EXERCISE DESCRIPTION
Output the entries below unchanged, except for the pictures.

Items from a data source

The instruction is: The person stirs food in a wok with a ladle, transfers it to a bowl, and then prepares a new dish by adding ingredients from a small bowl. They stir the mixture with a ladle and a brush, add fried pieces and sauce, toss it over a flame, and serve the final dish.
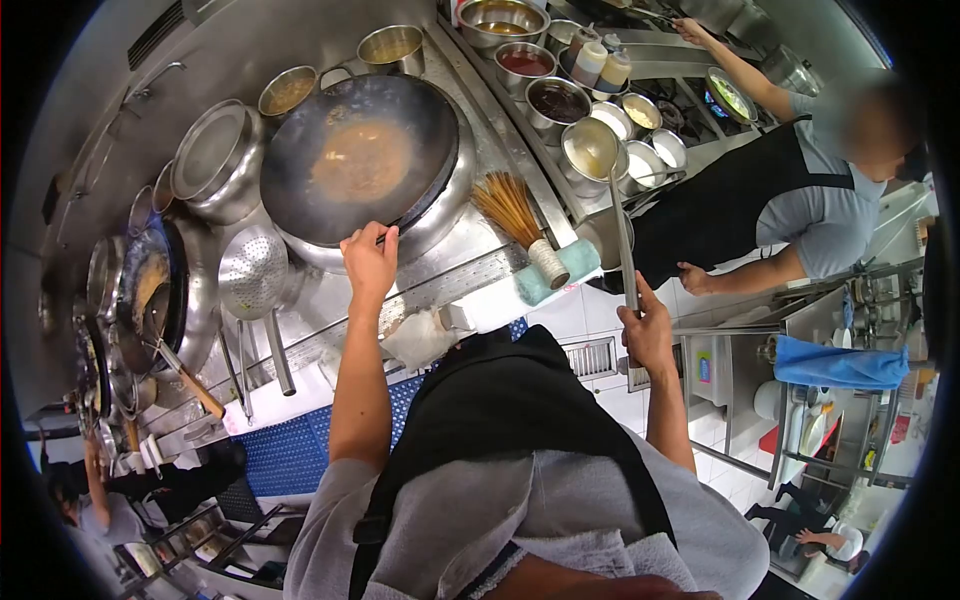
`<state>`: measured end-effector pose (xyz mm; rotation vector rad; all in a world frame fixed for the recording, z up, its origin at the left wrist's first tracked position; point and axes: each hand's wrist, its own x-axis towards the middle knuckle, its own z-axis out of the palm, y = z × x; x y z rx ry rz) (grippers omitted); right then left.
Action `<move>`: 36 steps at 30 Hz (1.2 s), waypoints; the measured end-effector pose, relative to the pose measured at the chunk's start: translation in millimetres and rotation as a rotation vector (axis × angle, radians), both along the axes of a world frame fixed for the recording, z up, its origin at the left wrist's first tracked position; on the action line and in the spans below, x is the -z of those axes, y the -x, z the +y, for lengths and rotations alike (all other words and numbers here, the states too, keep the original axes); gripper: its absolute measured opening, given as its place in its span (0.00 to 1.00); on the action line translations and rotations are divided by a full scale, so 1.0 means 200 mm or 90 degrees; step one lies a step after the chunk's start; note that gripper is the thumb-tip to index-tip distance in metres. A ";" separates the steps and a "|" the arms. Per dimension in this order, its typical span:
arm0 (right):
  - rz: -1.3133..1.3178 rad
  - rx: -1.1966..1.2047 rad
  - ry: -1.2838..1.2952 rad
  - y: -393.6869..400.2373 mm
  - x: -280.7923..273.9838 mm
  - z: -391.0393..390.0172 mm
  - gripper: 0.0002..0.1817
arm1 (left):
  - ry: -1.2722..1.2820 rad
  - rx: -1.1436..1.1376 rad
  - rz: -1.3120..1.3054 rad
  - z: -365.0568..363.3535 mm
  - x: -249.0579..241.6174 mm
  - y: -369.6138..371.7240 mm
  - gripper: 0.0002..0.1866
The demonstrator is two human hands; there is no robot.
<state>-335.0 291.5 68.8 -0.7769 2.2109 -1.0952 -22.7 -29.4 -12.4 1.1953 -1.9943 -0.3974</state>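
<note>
Left hand (370,262) pinching near edge of large black round wok (292,150), seated on silver metal burner ring (462,180); right hand (648,327) wrapped around long silver metal ladle (622,225). Best: wok level, ladle grip firm.

The wok (290,190) sits in front of the person, with soup (362,160) in it. The left hand (370,255) is on its near edge. Two pots, the left pot (288,92) and the right pot (392,48), stand behind the wok. To the left are a lidded pot (212,155) and, nearer, a strainer (253,270). Another wok (172,290) sits farther left. To the right, a brush (508,210) lies with its handle on a folded cloth (575,270). The ladle (622,235) is in the right hand (648,325) and reaches up to the bowls (560,101). Bottles (600,65) stand among them. A co-worker (740,215) stands to the right.
</note>
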 end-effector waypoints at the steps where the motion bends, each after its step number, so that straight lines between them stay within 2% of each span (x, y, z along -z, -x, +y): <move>1: -0.006 -0.001 0.004 -0.01 0.00 0.01 0.39 | 0.001 -0.001 -0.001 -0.01 0.01 0.00 0.10; 9: -0.086 -0.023 0.027 -0.02 -0.05 0.04 0.36 | 0.023 -0.002 0.010 0.00 0.00 0.00 0.10; 16: -0.260 0.005 0.078 0.08 -0.14 0.01 0.31 | 0.030 -0.002 0.015 -0.01 0.03 -0.01 0.11; 23: -0.069 -0.034 0.016 0.09 -0.08 -0.03 0.31 | 0.019 0.006 0.022 -0.01 0.04 -0.03 0.10; 26: -0.105 -0.033 0.024 0.04 -0.13 -0.03 0.33 | 0.030 0.004 0.025 -0.02 0.05 -0.03 0.09; 32: -0.175 -0.069 0.073 0.09 -0.12 -0.02 0.20 | 0.018 0.004 0.037 -0.01 0.04 -0.03 0.09; 33: -0.212 -0.049 0.052 0.05 -0.19 -0.04 0.14 | 0.033 0.002 0.035 -0.02 0.05 -0.04 0.10; 36: -0.354 -0.009 0.092 0.12 -0.20 -0.06 0.16 | 0.052 0.008 0.041 -0.02 0.05 -0.03 0.10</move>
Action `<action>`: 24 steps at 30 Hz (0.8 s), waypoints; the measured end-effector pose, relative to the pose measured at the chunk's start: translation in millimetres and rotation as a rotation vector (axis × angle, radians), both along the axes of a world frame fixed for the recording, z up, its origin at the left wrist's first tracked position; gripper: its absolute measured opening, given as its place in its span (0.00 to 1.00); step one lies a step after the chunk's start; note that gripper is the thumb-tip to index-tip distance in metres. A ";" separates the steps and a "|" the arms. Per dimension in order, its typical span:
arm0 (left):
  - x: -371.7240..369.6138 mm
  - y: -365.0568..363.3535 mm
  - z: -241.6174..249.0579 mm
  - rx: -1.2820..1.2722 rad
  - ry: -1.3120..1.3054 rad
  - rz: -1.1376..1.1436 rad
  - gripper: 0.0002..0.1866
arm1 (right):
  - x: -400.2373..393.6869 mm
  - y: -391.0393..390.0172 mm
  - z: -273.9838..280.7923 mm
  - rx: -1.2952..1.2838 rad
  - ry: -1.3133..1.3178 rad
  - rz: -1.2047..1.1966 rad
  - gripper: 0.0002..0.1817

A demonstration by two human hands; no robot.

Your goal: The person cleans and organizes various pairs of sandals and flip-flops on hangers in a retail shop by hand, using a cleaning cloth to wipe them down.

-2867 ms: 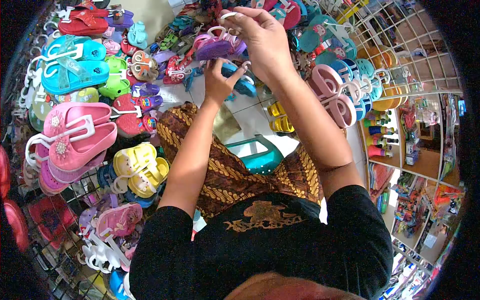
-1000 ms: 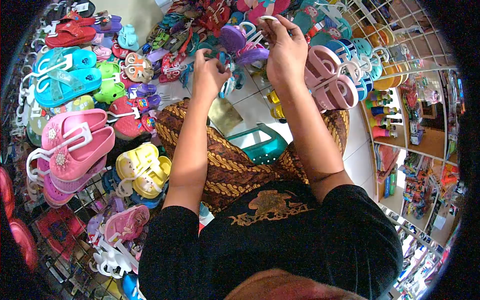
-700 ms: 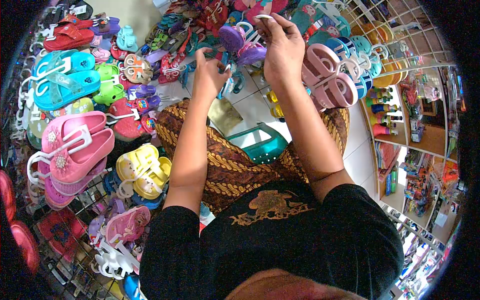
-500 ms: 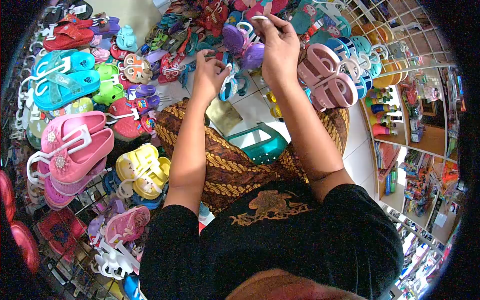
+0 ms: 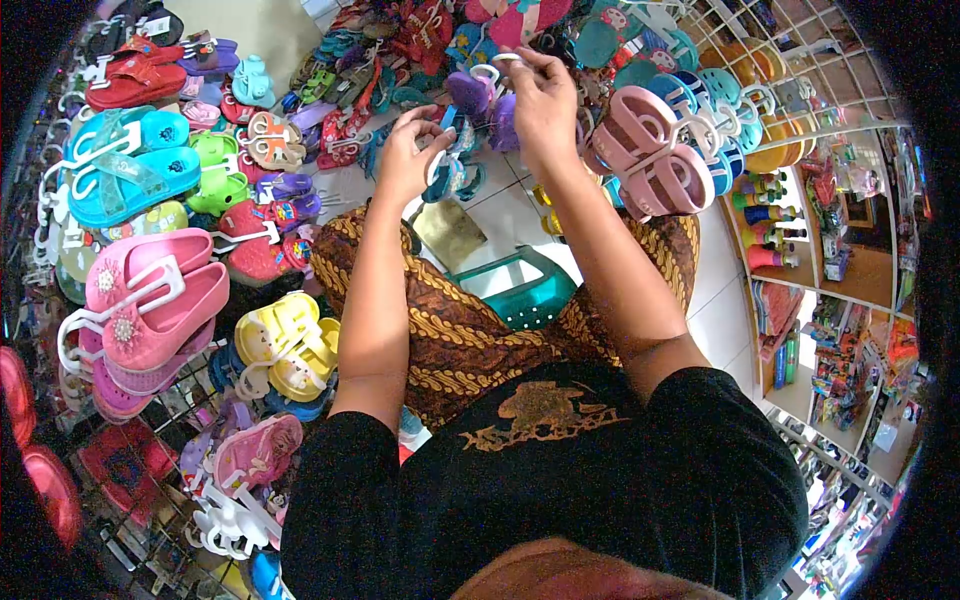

EXERCISE ANSWER
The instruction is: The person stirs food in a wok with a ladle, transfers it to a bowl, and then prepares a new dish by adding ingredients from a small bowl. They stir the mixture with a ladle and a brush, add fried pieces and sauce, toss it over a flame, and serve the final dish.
`<state>`: measured end-effector pose (xyz mm; rotation vector rad; all in a world frame fixed for the recording, z up, its origin at the left wrist's first tracked position; point and axes: each hand's wrist, its own x-axis towards the middle knuckle, its own z-axis out of the palm, y = z × x; x y z rx ry rz) (grippers omitted); right then left.
Action `<move>`: 36 steps at 30 Hz (1.2 s), waypoints; the measured end-effector pose, relative to the pose measured at the chunk's start: translation in millimetres and rotation as a rotation vector (axis × angle, radians), both along the axes of a world frame fixed for the recording, z up, its origin at the left wrist's first tracked position; on the action line and in the spans below, x is the -z of those axes, y the -x, z the +y, for lengths and rotations alike (all other words and numbers here, the states too, keep the original axes); gripper: its absolute measured opening, given as its place in its span (0.00 to 1.00); on the action line translations and rotations are divided by a full scale, so 1.0 means 200 mm or 90 degrees; step one lies a step after the chunk's start; note that gripper is the thumb-tip to index-tip distance in metres. A ";" separates the steps and a "|" the arms. Per dimension in this order, its typical span:
arm0 (right):
  - rz: -1.3133..1.3178 rad
  - rx: -1.1966..1.2047 rad
  - ry: -1.2838..1.2952 rad
  - y: -393.6869..400.2373 mm
  - x: -280.7923..273.9838 mm
  - z: -391.0393..390.0172 mm
  - gripper: 0.0002..0.1817
arm1 (left):
  - ry: -1.2722..1.2820 rad
  - rx: -1.1436..1.1376 rad
  - rz: -1.3120..1.3054 rad
  - z: -365.0568..363.3535 mm
  - x: -249.0579..241.6174 mm
  - y: -369.6138..371.7240 mm
  - gripper: 0.0002..0.1866
The demonstrator is two human hands; there is no robot.
<state>-335.0 291.5 68.8 -0.7769 2.2109 -1.0952 -22.7 -29.4 -12.4 1.1953 -1.9943 -0.3974</state>
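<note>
Left hand (370,262) pinching near edge of large black round wok (292,150), seated on silver metal burner ring (462,180); right hand (648,327) wrapped around long silver metal ladle (622,225). Best: wok level, ladle grip firm.

The wok (290,190) sits in front of the person, with soup (362,160) in it. The left hand (370,255) is on its near edge. Two pots, the left pot (288,92) and the right pot (392,48), stand behind the wok. To the left are a lidded pot (212,155) and, nearer, a strainer (253,270). Another wok (172,290) sits farther left. To the right, a brush (508,210) lies with its handle on a folded cloth (575,270). The ladle (622,235) is in the right hand (648,325) and reaches up to the bowls (560,101). Bottles (600,65) stand among them. A co-worker (740,215) stands to the right.
</note>
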 end-effector waypoints at the steps where the motion bends, each after its step number, so that straight lines between them stay within 2% of each span (x, y, z along -z, -x, +y): <move>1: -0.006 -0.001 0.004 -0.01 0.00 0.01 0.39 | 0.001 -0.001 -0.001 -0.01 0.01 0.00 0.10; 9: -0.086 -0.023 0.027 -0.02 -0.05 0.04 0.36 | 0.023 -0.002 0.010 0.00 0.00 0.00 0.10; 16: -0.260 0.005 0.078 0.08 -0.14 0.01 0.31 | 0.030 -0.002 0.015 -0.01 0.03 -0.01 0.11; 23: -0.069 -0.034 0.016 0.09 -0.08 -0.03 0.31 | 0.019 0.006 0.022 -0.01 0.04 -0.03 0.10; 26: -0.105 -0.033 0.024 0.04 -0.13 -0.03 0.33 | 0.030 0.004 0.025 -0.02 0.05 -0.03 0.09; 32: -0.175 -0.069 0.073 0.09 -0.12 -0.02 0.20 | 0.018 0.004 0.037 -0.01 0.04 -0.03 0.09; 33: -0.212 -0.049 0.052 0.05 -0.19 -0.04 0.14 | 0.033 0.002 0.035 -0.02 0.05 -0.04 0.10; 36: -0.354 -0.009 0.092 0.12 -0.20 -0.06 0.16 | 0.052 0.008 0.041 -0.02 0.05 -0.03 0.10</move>
Action `<action>`: 24 steps at 30 Hz (0.8 s), waypoints; the measured end-effector pose, relative to the pose measured at the chunk's start: translation in millimetres and rotation as a rotation vector (axis × angle, radians), both along the axes of a world frame fixed for the recording, z up, its origin at the left wrist's first tracked position; gripper: its absolute measured opening, given as its place in its span (0.00 to 1.00); step one lies a step after the chunk's start; note that gripper is the thumb-tip to index-tip distance in metres. A ";" separates the steps and a "|" the arms. Per dimension in order, its typical span:
arm0 (left):
  - x: -371.7240..369.6138 mm
  - y: -365.0568..363.3535 mm
  - z: -241.6174..249.0579 mm
  - rx: -1.2820..1.2722 rad
  - ry: -1.3120..1.3054 rad
  - rz: -1.1376..1.1436 rad
  - gripper: 0.0002..0.1866
arm1 (right):
  - x: -400.2373..393.6869 mm
  - y: -391.0393..390.0172 mm
  - z: -273.9838..280.7923 mm
  - rx: -1.2952..1.2838 rad
  - ry: -1.3133..1.3178 rad
  - rz: -1.2047..1.1966 rad
  - gripper: 0.0002..0.1817

A demonstration by two human hands; no robot.

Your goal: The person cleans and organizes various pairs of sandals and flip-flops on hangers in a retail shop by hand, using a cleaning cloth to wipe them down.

-2867 ms: 
-1000 ms: 
-700 ms: 
-500 ms: 
+0 ms: 

There is nothing more to the exercise.